(Exercise goal) Using the data below, copy each line that includes the word "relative".

═══

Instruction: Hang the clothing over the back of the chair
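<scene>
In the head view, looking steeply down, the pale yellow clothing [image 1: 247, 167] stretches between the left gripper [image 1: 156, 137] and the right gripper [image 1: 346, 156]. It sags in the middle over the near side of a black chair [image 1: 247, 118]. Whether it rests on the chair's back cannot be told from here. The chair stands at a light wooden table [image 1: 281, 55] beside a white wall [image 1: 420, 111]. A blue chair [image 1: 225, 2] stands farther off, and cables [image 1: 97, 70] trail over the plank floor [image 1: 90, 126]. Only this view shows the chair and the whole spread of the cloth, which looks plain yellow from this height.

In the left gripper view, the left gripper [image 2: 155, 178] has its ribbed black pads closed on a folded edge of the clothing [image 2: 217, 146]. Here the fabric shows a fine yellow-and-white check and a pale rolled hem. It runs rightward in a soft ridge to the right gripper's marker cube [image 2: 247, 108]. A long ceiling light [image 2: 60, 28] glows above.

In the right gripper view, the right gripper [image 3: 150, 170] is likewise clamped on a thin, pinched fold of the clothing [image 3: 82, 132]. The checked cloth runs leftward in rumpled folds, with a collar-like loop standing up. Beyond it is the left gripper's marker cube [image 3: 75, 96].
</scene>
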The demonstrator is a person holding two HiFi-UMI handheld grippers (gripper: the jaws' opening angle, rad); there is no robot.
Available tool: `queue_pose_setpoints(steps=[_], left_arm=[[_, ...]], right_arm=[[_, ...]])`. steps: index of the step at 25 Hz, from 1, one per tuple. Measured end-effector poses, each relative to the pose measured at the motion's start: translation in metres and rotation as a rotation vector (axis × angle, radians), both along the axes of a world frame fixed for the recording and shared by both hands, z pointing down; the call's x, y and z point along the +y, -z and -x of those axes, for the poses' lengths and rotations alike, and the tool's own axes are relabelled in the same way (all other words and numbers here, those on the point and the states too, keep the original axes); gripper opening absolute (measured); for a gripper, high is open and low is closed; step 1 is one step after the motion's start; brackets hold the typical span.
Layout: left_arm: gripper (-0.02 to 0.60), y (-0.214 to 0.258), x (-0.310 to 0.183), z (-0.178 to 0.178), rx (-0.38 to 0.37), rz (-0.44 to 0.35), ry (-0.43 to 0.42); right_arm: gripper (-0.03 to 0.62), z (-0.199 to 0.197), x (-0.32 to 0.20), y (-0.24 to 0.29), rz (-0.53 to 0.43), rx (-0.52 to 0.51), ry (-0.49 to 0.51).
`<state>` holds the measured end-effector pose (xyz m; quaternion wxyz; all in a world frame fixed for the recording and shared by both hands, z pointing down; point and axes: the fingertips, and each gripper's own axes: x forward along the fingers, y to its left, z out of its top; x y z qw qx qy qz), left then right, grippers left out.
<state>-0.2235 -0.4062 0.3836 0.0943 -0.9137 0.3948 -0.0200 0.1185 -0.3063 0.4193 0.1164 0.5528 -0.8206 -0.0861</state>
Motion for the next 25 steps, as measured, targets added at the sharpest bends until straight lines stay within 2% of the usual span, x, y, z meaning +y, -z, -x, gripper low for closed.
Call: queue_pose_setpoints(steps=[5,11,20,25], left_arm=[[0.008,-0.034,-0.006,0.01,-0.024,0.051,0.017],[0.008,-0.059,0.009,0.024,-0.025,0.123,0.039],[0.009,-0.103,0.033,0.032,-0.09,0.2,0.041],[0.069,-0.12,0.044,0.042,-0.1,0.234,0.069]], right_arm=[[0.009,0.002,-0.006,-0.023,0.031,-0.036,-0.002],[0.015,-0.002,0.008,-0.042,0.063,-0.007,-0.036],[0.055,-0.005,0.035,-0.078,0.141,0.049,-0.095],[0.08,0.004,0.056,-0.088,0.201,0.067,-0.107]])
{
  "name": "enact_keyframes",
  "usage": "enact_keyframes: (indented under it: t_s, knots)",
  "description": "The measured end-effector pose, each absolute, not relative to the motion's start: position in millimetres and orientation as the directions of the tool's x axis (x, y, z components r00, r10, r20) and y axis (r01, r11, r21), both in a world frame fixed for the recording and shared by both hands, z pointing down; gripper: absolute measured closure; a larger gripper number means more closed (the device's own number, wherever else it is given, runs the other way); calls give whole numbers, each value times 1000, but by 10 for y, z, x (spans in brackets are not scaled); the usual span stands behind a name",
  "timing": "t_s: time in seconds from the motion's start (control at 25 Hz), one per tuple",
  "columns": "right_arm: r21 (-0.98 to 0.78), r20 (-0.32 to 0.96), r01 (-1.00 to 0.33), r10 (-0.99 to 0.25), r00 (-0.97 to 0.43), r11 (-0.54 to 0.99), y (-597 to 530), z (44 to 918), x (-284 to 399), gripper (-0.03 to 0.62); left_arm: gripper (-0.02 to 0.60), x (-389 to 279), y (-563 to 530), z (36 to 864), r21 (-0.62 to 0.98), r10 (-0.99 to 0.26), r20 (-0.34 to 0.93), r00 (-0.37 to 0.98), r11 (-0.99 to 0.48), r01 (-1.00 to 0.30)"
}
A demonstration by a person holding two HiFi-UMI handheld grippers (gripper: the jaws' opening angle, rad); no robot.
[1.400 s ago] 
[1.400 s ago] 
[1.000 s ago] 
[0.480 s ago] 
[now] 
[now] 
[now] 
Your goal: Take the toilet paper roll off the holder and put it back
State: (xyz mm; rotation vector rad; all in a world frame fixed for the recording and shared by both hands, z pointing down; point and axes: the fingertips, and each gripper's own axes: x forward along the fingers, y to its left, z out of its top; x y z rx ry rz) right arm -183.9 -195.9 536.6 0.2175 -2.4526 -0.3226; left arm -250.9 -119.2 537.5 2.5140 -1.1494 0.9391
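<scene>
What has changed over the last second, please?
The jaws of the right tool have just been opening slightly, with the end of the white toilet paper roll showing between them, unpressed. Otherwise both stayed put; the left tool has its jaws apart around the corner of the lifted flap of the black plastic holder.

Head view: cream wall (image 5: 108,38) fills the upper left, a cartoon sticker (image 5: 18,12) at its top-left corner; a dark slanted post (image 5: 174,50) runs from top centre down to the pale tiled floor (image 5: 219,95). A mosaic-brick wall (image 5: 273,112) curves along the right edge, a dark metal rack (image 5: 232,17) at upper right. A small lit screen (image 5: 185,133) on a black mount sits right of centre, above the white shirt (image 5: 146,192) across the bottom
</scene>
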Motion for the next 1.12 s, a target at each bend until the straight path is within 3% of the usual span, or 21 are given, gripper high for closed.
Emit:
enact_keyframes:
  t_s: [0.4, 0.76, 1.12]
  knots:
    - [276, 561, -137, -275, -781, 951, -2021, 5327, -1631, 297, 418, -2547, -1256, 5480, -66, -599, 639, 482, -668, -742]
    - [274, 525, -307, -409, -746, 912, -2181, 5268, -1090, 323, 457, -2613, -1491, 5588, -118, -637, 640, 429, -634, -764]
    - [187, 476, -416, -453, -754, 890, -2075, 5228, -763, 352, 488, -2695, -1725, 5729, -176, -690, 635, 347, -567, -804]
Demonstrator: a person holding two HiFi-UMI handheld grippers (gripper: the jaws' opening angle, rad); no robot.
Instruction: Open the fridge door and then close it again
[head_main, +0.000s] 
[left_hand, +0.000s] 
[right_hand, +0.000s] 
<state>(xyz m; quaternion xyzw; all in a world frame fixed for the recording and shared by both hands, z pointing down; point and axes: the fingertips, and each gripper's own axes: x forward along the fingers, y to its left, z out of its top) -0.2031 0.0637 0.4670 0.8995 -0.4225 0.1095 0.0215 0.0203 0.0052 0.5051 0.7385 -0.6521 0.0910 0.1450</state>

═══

(Solution for this task)
Available tool: `queue_pose_setpoints(steps=[_], left_arm=[[_, ...]], right_arm=[[_, ...]])`. steps: index of the step at 25 Hz, from 1, one per tuple. Measured end-effector poses, each relative to the pose measured at the motion's start: translation in metres and rotation as a rotation vector (axis × angle, radians), both along the axes of a world frame fixed for the recording and shared by both hands, z pointing down; the call's x, y and z point along the +y, -z and -x of those axes, for the poses' lengths and rotations alike, and the tool's own axes are relabelled in the same way (all other words and numbers here, those on the point and the states too, keep the original axes); gripper opening absolute (measured); for a gripper, high is open and low is closed; step 1 is one step after the motion's start; brackets hold the typical span.
  "description": "The measured end-effector pose, each absolute, not relative to the motion's start: position in millimetres and orientation as the directions of the tool's x axis (x, y, z components r00, r10, r20) and y axis (r01, r11, r21), both in a world frame fixed for the recording and shared by both hands, z pointing down; gripper: absolute measured closure; a larger gripper number means more closed (the device's own number, wherever else it is given, runs the other way); calls give whole numbers, each value times 1000, but by 10 for y, z, x (spans in brackets are not scaled); the usual span stands behind a name",

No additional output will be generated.